Output every line below as it stands, dropping only the images.

--------

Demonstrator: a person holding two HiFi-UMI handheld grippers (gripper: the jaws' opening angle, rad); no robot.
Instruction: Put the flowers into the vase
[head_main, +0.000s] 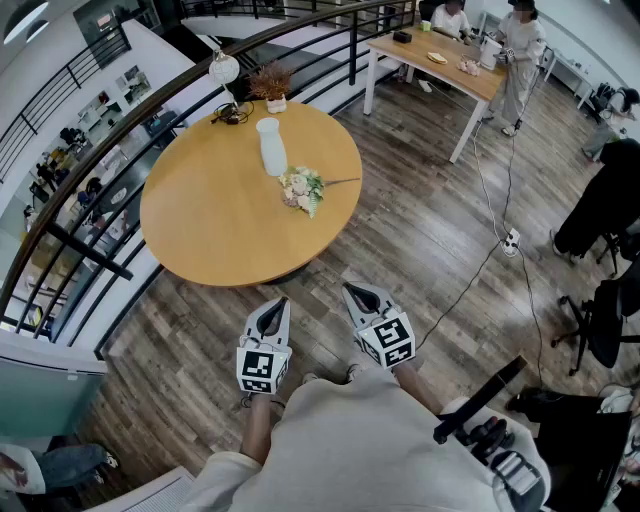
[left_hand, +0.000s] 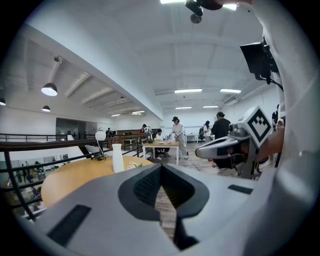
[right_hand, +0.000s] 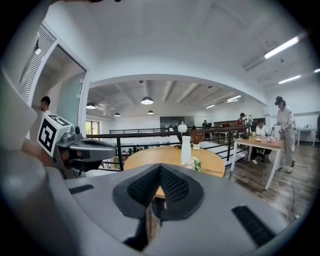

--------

» **Output of the exercise**:
Demonstrator: a person holding two HiFi-UMI handheld grippers (gripper: the jaws' opening angle, rad); no robot.
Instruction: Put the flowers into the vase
[head_main, +0.000s] 
[left_hand, +0.000s] 
[right_hand, +0.000s] 

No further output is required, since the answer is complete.